Cortical similarity networks reveal functional connection abnormalities in children with autism
Poster No:
290
Submission Type:
Abstract Submission
Authors:
Miaoyan Wang1, JIAHE Wang2, YANYAO DU2, Jingjing Qiao1, XINMENG YU3, Gang Li4, Haoxiang Jiang1
Institutions:
1Affiliated Children's Hospital of Jiangnan University, Wuxi, Jiangsu, 2University of North Carolina at Chapel Hill, Chapel Hill, NC, 3Affiliated Children's Hospital of Jiangnan University, Wuxi, China, 4UNC-CH, CHAPEL HILL, NC
First Author:
Co-Author(s):
Introduction:
Autism spectrum disorder (ASD) is commonly associated with abnormalities in functional connectivity. While previous studies have predominantly employed voxel-based analysis methods, surface-based analysis offers a more precise depiction of sulcal and gyral structures in the brain. Recently, Morphometric Inverse Divergence (MIND) has emerged as a novel approach for evaluating the similarity between cortical regions, potentially serving as a new imaging biomarker for the early identification of ASD.
Methods:
This study included 192 children with ASD) and 46 typically developing (TD) children aged 1 to 10 years (Table 1A). All participants underwent MRI scans using a Siemens 1.5T system. Scanning parameters included a 3D magnetization-prepared rapid gradient echo (3D-MPRAGE) T1-weighted imaging sequence (TR = 2200 ms, TE = 3.06 ms, slice thickness = 1.0 mm, no inter-slice gap) and functional MRI (fMRI) (TR = 2000 ms, TE = 25 ms, slice thickness = 3.0 mm). First, surface-based analysis methods were applied to fMRI data to extract functional connectivity (FC), amplitude of low-frequency fluctuations (ALFF), and regional homogeneity (ReHo) features, followed by group comparisons with Bonferroni correction. Second, an FC-MIND network was constructed, and the Network-Based Statistic (NBS) method was used to compare FC strength at the network level between groups. Finally, graph theory analysis was conducted to evaluate group differences in the topological properties of the FC-MIND network, with sex and age included as covariates. A significance threshold of P < 0.05 was set for statistical analysis.
Results:
Surface-based analysis revealed that, compared to the HC group, children with ASD exhibited reduced ALFF and ReHo values in the prefrontal and temporal lobes (Figure 2A). NBS analysis of FC edges showed significantly decreased FC strength between multiple networks and their nodes in the ASD group compared to controls (Figure 2B). The affected network connections primarily included the left hemisphere with the limbic network (LIM)-dorsal attention network (DAT), the frontoparietal network (FPN)-default mode network (DMN), and the DMN-DMN, and the right hemisphere with the somatomotor network (SOM)-SOM, DMN-DMN, and the ventral attention network (VAT)-VAT. Increased functional connectivity strength in the ASD group was observed in the following connections: the left hemisphere with the SOM-DMN, the DAT-DMN, and the visual network (VIS)-DAT; and the right hemisphere with the SOM-DMN, the VAT-DMN, and the FPN-SOM. Additionally, both increased and decreased FC strength were observed between hemispheres. NBS analysis based on the FC-MIND network showed that, compared to the HC group, the ASD group exhibited distinct similarities in the DMN, DAT, and VAT networks. Notably, interhemispheric FC strength was significantly reduced between the left DMN and right DAT, as well as between the right DMN and left VAT (Figure 2C). Graph theory analysis of the FC-MIND network revealed increased Gamma and Sigma values in the ASD group compared to the HC group, indicating altered small-world properties (Table 1B).
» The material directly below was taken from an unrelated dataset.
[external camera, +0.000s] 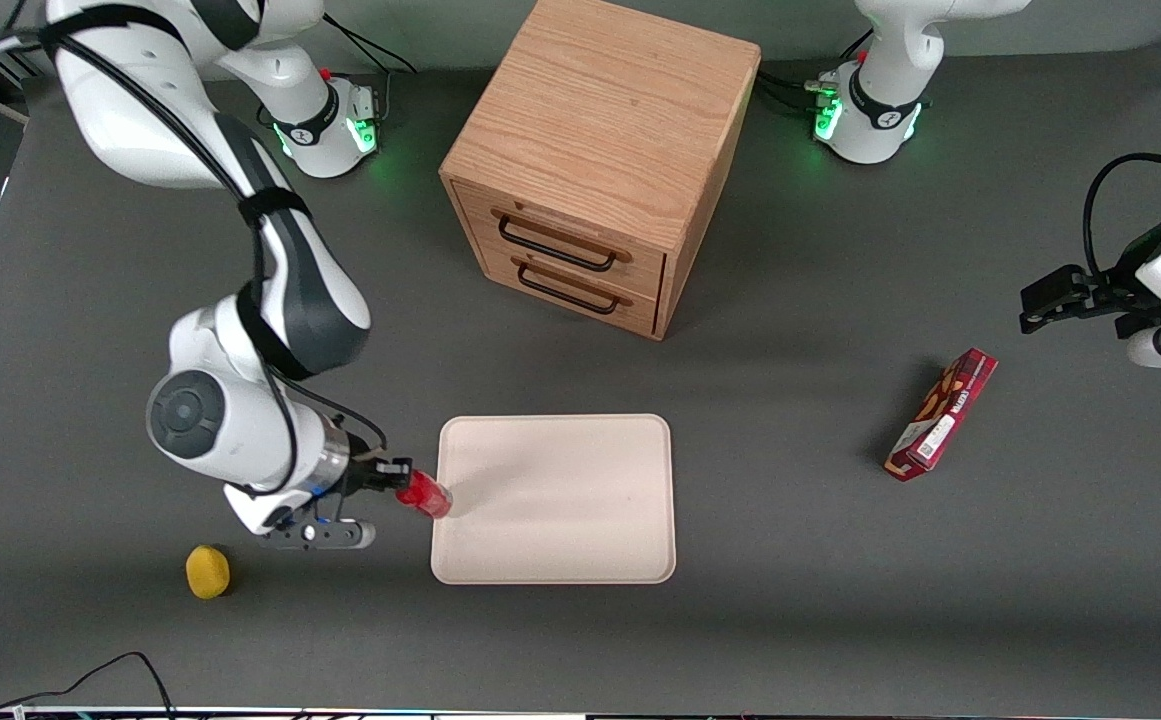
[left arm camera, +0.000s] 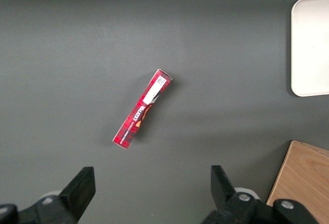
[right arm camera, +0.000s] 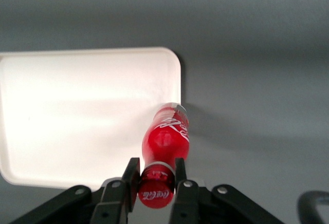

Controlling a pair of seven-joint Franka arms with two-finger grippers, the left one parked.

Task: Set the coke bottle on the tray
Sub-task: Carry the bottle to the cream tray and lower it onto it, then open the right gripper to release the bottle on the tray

·Table1A: Demographic Information Table, Table1B: Graph Theory Analysis Based on FC-MIND
·Figure 1 Results of Network-Based Statistic and Graph Theory Analysis. Panel A shows brain regions with differences between Surface-based ASD and TD. Panel B presents the brain network FC strength dif
Conclusions:
The abnormal patterns of morphological similarity in ASD suggest potential impairments in information integration between networks, particularly between the default mode network and the dorsal and ventral attention networks. These findings provide new insights into the macroscopic structural abnormalities associated with the onset and progression of ASD.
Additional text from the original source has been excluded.